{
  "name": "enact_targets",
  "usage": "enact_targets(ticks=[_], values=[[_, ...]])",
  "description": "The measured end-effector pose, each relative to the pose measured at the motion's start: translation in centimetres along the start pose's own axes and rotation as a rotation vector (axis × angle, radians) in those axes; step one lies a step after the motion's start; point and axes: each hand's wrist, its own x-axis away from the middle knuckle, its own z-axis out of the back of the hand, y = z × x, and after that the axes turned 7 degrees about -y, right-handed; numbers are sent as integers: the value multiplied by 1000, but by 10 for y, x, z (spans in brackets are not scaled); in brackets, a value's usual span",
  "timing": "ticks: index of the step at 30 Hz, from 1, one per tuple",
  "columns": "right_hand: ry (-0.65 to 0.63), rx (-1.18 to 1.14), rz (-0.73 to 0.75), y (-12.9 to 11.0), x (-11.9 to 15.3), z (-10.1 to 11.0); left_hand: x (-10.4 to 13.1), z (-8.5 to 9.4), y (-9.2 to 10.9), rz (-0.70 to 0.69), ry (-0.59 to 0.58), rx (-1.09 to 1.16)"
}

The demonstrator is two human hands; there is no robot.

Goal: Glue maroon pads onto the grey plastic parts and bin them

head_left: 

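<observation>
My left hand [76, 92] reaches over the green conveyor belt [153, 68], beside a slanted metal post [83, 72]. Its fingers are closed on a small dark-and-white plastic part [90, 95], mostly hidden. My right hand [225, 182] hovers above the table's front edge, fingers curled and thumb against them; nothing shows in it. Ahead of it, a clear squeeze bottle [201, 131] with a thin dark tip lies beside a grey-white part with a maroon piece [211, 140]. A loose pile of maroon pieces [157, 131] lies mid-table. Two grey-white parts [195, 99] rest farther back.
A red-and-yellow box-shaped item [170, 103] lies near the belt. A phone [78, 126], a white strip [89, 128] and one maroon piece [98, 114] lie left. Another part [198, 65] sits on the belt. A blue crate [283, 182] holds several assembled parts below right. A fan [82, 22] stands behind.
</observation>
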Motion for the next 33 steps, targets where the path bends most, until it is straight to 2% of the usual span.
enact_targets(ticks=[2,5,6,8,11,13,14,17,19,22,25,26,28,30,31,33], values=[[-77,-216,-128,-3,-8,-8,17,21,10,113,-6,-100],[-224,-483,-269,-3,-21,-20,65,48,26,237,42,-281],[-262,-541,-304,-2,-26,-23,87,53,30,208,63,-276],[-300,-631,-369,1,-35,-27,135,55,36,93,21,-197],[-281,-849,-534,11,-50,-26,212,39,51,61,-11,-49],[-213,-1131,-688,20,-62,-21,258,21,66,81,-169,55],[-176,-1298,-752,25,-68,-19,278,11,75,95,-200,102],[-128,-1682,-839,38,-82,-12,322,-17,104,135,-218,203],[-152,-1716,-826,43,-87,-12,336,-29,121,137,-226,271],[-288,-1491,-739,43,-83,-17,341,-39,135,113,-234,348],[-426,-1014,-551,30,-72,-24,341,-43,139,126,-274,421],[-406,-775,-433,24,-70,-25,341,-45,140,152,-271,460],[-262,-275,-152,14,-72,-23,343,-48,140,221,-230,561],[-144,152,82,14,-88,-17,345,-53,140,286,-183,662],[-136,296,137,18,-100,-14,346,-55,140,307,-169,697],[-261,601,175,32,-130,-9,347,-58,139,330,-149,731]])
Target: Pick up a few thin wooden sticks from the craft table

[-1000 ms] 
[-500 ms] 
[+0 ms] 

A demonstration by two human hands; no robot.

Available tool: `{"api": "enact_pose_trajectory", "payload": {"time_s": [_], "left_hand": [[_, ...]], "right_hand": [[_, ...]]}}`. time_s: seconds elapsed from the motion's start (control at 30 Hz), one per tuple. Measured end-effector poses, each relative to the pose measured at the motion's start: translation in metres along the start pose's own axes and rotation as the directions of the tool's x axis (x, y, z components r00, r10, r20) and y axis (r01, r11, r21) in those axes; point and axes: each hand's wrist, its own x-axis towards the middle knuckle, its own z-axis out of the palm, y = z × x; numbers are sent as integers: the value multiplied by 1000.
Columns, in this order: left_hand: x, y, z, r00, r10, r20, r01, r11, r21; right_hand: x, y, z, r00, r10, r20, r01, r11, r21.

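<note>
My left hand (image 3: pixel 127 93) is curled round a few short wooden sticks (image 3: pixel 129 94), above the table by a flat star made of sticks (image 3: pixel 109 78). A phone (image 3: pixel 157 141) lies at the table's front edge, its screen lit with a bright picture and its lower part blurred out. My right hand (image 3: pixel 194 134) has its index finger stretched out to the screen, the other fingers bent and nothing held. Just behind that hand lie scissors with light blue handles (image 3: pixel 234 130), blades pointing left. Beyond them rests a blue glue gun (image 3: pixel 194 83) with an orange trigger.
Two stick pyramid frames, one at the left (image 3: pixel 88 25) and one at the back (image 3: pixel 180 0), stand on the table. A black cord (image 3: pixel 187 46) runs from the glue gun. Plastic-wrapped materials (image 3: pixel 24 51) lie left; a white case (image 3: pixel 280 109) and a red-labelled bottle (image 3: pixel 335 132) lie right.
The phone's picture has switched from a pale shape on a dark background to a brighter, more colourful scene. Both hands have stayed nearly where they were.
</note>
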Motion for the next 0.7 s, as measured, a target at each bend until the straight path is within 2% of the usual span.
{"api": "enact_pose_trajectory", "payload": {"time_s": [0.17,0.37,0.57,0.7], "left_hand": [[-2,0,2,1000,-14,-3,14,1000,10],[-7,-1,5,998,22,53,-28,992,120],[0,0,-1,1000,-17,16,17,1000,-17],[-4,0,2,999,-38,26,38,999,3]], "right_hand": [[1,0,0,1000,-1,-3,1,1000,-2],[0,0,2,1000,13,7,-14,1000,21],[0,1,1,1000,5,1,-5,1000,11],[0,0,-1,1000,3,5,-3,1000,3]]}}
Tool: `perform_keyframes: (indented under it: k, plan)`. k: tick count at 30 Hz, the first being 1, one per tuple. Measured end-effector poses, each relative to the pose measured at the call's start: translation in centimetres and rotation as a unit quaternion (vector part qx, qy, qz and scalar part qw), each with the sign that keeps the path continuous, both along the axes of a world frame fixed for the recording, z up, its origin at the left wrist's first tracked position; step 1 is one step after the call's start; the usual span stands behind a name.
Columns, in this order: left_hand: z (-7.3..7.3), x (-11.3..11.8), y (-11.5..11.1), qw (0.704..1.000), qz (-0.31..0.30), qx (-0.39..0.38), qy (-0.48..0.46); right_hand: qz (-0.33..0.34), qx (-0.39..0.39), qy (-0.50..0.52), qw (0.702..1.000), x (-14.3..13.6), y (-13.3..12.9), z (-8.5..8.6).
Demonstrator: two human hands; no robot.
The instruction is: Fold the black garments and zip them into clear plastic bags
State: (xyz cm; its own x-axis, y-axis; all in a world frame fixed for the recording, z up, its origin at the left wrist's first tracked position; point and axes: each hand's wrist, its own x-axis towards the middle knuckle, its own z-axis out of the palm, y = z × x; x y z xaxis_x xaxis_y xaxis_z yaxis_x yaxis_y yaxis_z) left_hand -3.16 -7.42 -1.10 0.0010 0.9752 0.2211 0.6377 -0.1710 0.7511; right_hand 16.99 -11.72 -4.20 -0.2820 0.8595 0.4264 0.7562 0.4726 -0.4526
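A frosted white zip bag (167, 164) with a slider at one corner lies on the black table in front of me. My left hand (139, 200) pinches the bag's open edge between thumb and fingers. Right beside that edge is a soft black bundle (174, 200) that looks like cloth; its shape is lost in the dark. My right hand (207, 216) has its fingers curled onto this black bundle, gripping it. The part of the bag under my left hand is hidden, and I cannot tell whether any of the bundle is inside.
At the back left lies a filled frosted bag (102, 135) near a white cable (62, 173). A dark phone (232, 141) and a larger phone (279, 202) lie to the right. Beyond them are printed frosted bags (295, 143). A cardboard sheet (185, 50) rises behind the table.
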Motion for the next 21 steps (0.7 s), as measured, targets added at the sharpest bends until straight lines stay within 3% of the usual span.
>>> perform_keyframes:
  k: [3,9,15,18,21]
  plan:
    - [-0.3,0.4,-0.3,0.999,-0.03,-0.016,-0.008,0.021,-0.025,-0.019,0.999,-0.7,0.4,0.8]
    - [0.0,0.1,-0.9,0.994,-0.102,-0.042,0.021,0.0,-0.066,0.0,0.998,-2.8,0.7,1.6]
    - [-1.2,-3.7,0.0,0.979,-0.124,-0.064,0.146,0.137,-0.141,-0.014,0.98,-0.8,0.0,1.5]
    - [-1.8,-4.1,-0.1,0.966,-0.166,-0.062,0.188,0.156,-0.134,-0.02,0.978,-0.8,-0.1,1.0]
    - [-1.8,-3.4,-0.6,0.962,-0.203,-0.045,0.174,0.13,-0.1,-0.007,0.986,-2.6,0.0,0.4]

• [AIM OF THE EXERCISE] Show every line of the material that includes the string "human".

• [FINISHED TASK]
The demonstrator is two human hands; there is no robot.
A demonstration by two human hands; no robot.
Demonstrator: two human hands; no robot.

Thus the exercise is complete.